■ **WHAT NEEDS TO BE DONE**:
Would you return exactly the lines from the top of the data below through the one containing "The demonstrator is", leaving out the pictures?
+---+
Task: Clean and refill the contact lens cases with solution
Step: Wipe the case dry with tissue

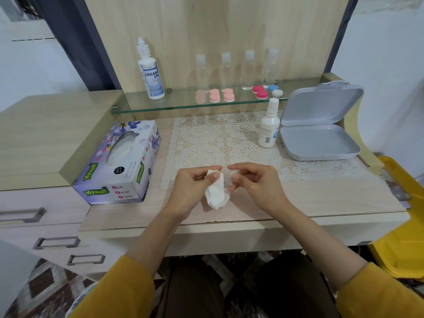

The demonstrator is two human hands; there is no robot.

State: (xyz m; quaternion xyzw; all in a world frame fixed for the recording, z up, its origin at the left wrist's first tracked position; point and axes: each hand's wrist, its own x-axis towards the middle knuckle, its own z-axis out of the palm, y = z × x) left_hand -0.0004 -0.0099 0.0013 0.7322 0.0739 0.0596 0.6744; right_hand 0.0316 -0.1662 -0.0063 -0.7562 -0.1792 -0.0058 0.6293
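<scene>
A crumpled white tissue (pixel 216 195) is held in the curled grip of the left hand (pixel 192 189) above the front of a pale wood-grain bench (pixel 321 203), while a small clear lens case (pixel 226 176) is pinched in the grip of the right hand (pixel 257 183), between thumb and fingers. Tissue and case are touching. The case is translucent and partly covered by fingers, so its outline is hard to make out.

Behind the hands a white lace doily (pixel 224 143) is spread flat. To its left lies a cardboard tissue box (pixel 119 166) printed with purple flowers, white sheets showing through its oval opening. To the right a small white plastic bottle (pixel 269 125) is stood upright and capped, just beside a grey hinged box (pixel 319 143) lying open, its smooth shallow tray facing up.

On a glass shelf (pixel 183 106) at the back, a taller white solution bottle (pixel 151 72) labelled "Dream Eye" is set near four clear cylindrical bottles (pixel 249 70) with frosted caps; how much liquid is in them cannot be told. Round pale pink lens cases (pixel 215 95) are lined up before them, the leftmost washed out by glare, with deep pink, blue and white caps (pixel 261 92) at the right. A yellow object (pixel 401 226) is cut off by the right edge, and mustard sleeves (pixel 119 292) by the lower edge.
</scene>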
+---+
■ **RESPONSE TO THE TASK**:
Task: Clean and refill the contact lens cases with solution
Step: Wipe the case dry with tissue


The demonstrator is two human hands; there is no robot.

Nothing further is needed for the answer.